Harris menjelaskan kritik publik juga harus didengarkan. Ia menyebut, pasal-pasal mengenai penghinaan lembaga negara dan definisi "menyerang martabat" masih menyimpan potensi multitafsir.
"Begitu pula perluasan wewenang aparat dalam KUHAP baru terkait penyadapan dan penahanan. Tanpa aturan pelaksana yang ketat, dikhawatirkan hukum justru menjadi instrumen represi ketimbang pelindung HAM," tegas dia.
Tak hanya itu, ia juga menyoroti, soal digitalisasi dan kedaulatan informasi di tengah proses transformasi hukum di 2026. Ia menyinggung soal Revisi UU Informasi dan Transaksi Elektronik (ITE) menjadi pilar kedua.
“Pada 2026, hukum Indonesia dituntut tidak lagi 'gagap' menghadapi dinamika siber. Sinergi antara UU ITE dan KUHP Nasional diharapkan mampu memangkas "pasal karet" sembari memberikan perlindungan pada konsumen digital," beber Harris.
Ia menekankan, hal ini menjadi krusial lantaran ekonomi digital Indonesia diprediksi terus melonjak.
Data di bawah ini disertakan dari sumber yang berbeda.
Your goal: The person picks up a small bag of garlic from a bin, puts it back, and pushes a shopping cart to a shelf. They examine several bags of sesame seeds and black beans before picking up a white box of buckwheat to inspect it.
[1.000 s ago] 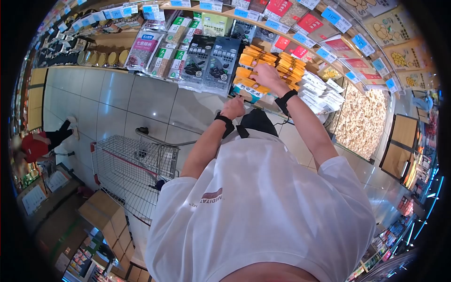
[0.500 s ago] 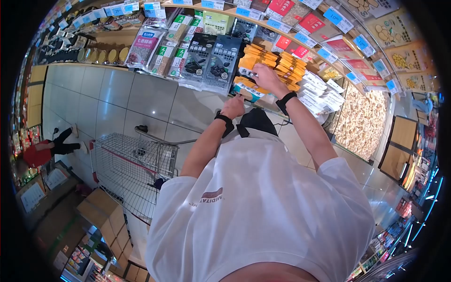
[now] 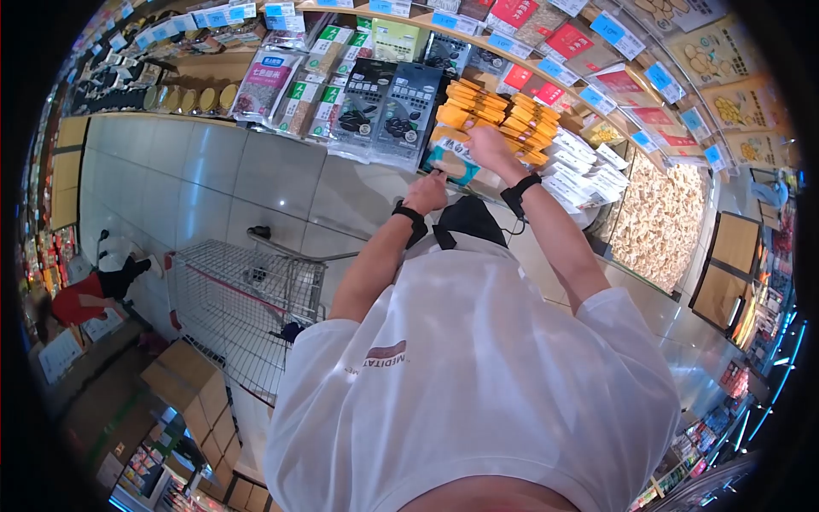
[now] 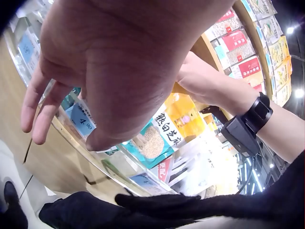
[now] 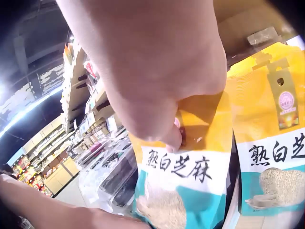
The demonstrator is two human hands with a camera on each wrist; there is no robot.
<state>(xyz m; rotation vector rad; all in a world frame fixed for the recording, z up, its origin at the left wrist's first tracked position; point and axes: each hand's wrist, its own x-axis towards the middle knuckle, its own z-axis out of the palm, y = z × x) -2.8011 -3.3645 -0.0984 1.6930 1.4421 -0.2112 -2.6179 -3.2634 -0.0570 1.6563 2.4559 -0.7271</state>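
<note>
My right hand (image 3: 491,150) grips the yellow top of a bag of white sesame seeds (image 5: 205,183), thumb on its front. The bag has a white label band with black characters and a teal lower part, and leans out at the front of its stack. A matching bag (image 5: 269,148) stands beside it in the right wrist view. My left hand (image 3: 426,194) is at the shelf's front edge, below the gripped bag. In the left wrist view two of its fingers (image 4: 45,112) hang fairly straight beside a 4.90 price tag (image 4: 82,119); its other fingers are partly hidden.
More yellow bags (image 3: 527,128) are stacked behind, with white packets (image 3: 580,171) to their right. Dark pouches (image 3: 401,111) stand to the left. A wire shopping cart (image 3: 243,294) is on the floor at left, and a person in red (image 3: 81,299) is farther off.
The gripped bag has tipped toward me, so more of its front shows, and my right hand has come slightly nearer with it. My left hand has barely moved. The person in red has shifted right.
</note>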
Tanpa kepastian hukum digital yang presisi, inovasi akan terhambat oleh ketakutan akan kriminalisasi. "Hukum harus hadir sebagai pelindung ekonomi kreatif, bukan penghambat aspirasi,” ungkap dia menerangkan.
Di tranformasi hukum 2026, ia turut mengingatkan, soal UU Harmonisasi Peraturan Perpajakan (HPP) yang menunjukkan arah hukum yang lebih pragmatis.
Ia menambahkan, dengan integrasi NIK menjadi NPWP dan implementasi core tax system yang matang di tahun 2026, Indonesia tengah menuju era transparansi fiskal.
"Metode Omnibus Law terbukti efektif memangkas birokrasi regulasi yang tumpang tindih, menciptakan ekosistem usaha yang lebih kompetitif," jelas dia.
Tiga RUU Strategis
Dengan demikian, ia juga berharap, prolegnas di tahun 2026 dapat benar-benar mengejar keadilan substansial. Masa depan hukum Indonesia, juga bergantung pada tiga RUU strategis dalam Prolegnas 2026
“Pertama RUU Perampasan Aset: Inilah game changer korupsi. Fokusnya adalah follow the money. Namun, penulis memberikan catatan kritis: jangan sampai hukum menjadi lebih menakutkan daripada kejahatannya sendiri. Istilah "kekayaan tidak seimbang" harus memiliki parameter objektif. Pembuktian harus tetap di pundak aparat (presumption of innocence), bukan membebankan rakyat. Jangan ada perampasan tanpa putusan pengadilan yang independen,” tutur dia.
Sedangkan yang kedua, RUU Hukum Perdata. Ia menuturkan, moderenisasi diperlukan untuk mengakomodasi kontrak elektronik dan aset digital seperti kripto atau NFT.
"Yang terakhir ialah RUU Pengelolaan Ruang Udara: Seiring kemajuan teknologi, pengaturan lalu lintas drone dan ekonomi ruang angkasa menjadi mendesak untuk menjaga kedaulatan wilayah," pungkas Wakil Rektor Universitas Jayabaya ini.